Парень вновь закидывает меня себе на спину, и мы спускаемся вниз, затем выходим из дома и останавливаемся у заборчика, у которого стоит велосипед. Майки теперь постоянно на нём разъезжает, ведь его пикап, похоже, отжил своё. Хотя, на самом деле, я прекрасно понимаю, что у парня нет времени на его ремонт.
— Держи ноги вот здесь, — говорит он и прижимает мои ноги к небольшой перекладине у колеса. Меня он уже посадил на рамы, а сейчас одной рукой держит велосипед, чтобы он не упал, а другой жестикулирует.
— Майки, — произношу я.
— Ась?
— Я не чувствую ног, — верчу головой.
Наверное, он понял, о чём я говорю. Если я не чувствую ног, то не смогу держать их в нужном положении.
— Ладно, тогда просто крепче держись за меня, хорошо?
И я киваю.
Сначала я не знала, куда мы направляемся, но затем я поняла — мы вновь едем на холм, с которого открывается прекрасная панорама на город. Мы усаживаемся на влажной из-за росы траве и просто следим за тем, как исчезают звезды с небосвода, как светлеет небо, как появляется огненный шар за горизонтом. С огромным трудом я заставляю себя сесть по-турецки и выпрямить спину, чтобы оглядеть всю эту красоту, чтобы подставить своё лицо под струи ветра и под яркие лучи солнца.
Ещё один день.
Не сегодня.
Я хочу прожить ещё один день.
Двадцать пять — вот сколько выполнено моих мечт.
— Майки, — проговариваю.
Он внимательно смотрит на меня и ожидает, что же я скажу.
— Как бы я хотела, чтобы у нас были дети, — выдаю я. — Как бы я хотела, что бы у нас вся жизнь была впереди.
Майки улыбается, но в то же время его глаза краснеют от подступающих в горлу слёз. И тогда он задает мне один единственный вопрос, из-за которого вся внутри перевернулось. Если бы была возможность, я бы продала душу Кроули, лишь бы продлить свою жизнь.
— Да, — отвечаю я на поставленный вопрос и тянусь к рукам Майки, лишь бы прижать его к себе и почувствовать его объятья.

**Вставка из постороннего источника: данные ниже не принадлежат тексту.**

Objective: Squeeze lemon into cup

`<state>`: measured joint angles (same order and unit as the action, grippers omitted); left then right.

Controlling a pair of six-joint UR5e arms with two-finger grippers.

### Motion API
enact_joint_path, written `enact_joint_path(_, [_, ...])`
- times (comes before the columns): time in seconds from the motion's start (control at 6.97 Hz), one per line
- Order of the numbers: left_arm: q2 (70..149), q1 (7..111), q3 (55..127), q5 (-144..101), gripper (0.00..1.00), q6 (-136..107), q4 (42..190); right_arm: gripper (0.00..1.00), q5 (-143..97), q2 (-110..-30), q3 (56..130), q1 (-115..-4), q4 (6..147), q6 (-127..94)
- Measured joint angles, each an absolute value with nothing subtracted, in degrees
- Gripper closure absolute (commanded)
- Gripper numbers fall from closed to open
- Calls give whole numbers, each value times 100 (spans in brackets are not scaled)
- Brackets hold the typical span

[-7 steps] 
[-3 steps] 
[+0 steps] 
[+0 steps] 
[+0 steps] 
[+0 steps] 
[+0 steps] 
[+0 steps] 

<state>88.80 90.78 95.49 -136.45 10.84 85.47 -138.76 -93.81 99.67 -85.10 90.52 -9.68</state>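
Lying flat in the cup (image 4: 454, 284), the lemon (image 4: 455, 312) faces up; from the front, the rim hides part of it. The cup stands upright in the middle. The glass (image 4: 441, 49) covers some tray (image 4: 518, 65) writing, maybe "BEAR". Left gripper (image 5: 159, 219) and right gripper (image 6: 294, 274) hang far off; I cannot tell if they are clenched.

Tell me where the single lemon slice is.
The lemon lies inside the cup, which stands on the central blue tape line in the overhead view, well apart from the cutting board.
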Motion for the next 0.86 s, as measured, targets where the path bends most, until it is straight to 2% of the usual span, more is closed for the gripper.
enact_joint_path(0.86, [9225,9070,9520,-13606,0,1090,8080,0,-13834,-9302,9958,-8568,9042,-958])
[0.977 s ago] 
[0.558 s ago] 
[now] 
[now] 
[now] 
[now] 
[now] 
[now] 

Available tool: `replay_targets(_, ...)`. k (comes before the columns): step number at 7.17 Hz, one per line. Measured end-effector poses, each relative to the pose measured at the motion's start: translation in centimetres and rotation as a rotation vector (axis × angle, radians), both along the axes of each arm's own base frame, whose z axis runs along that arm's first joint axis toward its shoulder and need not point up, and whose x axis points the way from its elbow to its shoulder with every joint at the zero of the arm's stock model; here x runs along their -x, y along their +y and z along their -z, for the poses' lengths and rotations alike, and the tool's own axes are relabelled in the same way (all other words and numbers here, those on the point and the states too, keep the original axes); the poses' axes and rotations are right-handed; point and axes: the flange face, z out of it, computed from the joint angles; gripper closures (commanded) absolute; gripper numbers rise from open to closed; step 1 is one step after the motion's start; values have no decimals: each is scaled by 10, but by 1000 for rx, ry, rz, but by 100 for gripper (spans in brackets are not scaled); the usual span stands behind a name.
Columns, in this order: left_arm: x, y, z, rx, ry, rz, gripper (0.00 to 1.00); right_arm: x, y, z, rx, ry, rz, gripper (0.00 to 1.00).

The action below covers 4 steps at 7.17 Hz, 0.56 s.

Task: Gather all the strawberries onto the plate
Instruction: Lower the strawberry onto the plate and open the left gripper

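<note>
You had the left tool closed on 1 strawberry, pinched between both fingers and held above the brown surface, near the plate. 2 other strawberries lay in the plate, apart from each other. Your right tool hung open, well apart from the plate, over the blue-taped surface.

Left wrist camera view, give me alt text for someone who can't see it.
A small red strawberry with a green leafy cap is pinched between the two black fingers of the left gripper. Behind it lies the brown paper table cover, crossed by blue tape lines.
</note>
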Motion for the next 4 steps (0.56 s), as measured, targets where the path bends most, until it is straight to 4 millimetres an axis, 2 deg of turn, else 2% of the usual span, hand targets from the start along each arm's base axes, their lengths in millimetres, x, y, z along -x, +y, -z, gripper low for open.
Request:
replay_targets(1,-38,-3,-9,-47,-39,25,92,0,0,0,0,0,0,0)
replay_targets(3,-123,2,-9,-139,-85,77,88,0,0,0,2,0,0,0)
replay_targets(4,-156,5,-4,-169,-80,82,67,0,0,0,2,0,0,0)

— Майки, я так устала… — произношу я, когда мы входим внутрь моего дома. — Хочу спать, — кое-как пролепетала.
Я чувствовала, как понемногу уже начинаю засыпать. Всё вокруг затуманивалось, ноги подгибались, глаза сами собой слипались. Дыхание становилось более учащенным и глубоким.
Он аккуратно (ни без помощи отца, который всегда был рядом, когда мы оказывались дома) помог мне взобраться по лестнице, а после уложил в кровать. Папа подключил меня ко всем аппаратам и оставил меня наедине с Майки. Хотя какой там — наедине. Через катетер в моей правой руке с капельницы по трубочке потихоньку начало поступать успокоительное, чтобы меня вдруг внезапно не одолел приступ гнева.
Майки сидел напротив, в кресле, но я, пока еще были силы, подозвала его и попросила воды. Когда он наклонился, чтобы расслышать мою мольбу, пульс забился чаще. Ещё чаще. Ещё. Прямо как в первый раз.
Он сбегает по лестнице вниз и открывает кран.
Аппарат, следящий за частотой моего сердцебиения, начинает пищать учащеннее. Пип. Пип. Пип.
В голосе стоит непонятный вакуум.
Я слышу в висках, как сильно бьется моё сердце. Удары пульсируют в голове. Вдохов меньше. Они более глубокие.